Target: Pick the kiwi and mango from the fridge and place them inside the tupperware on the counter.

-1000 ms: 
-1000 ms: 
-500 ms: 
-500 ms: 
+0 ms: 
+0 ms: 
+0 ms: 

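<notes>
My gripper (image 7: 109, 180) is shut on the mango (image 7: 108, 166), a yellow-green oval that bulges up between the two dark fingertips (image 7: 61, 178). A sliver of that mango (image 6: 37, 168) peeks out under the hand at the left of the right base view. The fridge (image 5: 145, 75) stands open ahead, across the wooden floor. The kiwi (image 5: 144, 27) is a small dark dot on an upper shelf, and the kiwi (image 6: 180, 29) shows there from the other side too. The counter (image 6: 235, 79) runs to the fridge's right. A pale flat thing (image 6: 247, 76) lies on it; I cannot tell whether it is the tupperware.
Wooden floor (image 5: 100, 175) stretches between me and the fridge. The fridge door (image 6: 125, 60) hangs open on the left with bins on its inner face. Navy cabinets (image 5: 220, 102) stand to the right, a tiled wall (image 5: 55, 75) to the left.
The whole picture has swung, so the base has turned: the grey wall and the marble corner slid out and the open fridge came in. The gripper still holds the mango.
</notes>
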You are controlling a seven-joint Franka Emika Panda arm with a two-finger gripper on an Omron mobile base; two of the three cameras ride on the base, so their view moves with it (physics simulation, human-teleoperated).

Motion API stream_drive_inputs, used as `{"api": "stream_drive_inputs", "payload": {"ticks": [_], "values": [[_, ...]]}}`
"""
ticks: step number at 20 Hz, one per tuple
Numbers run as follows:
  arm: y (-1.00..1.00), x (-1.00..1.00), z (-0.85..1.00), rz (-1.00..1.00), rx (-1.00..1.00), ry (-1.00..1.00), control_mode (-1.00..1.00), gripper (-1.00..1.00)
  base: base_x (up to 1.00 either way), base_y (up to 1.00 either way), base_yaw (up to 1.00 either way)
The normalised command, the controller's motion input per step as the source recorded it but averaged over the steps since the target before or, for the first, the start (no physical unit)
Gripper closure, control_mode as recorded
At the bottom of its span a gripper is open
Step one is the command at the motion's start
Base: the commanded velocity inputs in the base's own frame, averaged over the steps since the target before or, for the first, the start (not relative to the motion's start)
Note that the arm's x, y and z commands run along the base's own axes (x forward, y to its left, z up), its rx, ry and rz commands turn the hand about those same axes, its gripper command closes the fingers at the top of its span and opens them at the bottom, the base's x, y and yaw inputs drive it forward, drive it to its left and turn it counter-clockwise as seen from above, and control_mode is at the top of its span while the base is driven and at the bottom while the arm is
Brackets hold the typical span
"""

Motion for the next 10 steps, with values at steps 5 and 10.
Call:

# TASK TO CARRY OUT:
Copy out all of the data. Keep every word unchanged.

# EXERCISE ANSWER:
Target: Pick the kiwi and mango from the fridge and place them inside the tupperware on the counter.

-1000 ms: 
-1000 ms: 
-500 ms: 
-500 ms: 
+0 ms: 
+0 ms: 
+0 ms: 

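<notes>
My gripper (image 7: 109, 180) is shut on the mango (image 7: 108, 166), a yellow-green oval that bulges up between the two dark fingertips (image 7: 61, 178). A sliver of that mango (image 6: 37, 168) peeks out under the hand at the left of the right base view. The fridge (image 5: 145, 75) stands open ahead, across the wooden floor. The kiwi (image 5: 144, 27) is a small dark dot on an upper shelf, and the kiwi (image 6: 180, 29) shows there from the other side too. The counter (image 6: 235, 79) runs to the fridge's right. A pale flat thing (image 6: 247, 76) lies on it; I cannot tell whether it is the tupperware.
Wooden floor (image 5: 100, 175) stretches between me and the fridge. The fridge door (image 6: 125, 60) hangs open on the left with bins on its inner face. Navy cabinets (image 5: 220, 102) stand to the right, a tiled wall (image 5: 55, 75) to the left.
The whole picture has swung, so the base has turned: the grey wall and the marble corner slid out and the open fridge came in. The gripper still holds the mango.
</notes>
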You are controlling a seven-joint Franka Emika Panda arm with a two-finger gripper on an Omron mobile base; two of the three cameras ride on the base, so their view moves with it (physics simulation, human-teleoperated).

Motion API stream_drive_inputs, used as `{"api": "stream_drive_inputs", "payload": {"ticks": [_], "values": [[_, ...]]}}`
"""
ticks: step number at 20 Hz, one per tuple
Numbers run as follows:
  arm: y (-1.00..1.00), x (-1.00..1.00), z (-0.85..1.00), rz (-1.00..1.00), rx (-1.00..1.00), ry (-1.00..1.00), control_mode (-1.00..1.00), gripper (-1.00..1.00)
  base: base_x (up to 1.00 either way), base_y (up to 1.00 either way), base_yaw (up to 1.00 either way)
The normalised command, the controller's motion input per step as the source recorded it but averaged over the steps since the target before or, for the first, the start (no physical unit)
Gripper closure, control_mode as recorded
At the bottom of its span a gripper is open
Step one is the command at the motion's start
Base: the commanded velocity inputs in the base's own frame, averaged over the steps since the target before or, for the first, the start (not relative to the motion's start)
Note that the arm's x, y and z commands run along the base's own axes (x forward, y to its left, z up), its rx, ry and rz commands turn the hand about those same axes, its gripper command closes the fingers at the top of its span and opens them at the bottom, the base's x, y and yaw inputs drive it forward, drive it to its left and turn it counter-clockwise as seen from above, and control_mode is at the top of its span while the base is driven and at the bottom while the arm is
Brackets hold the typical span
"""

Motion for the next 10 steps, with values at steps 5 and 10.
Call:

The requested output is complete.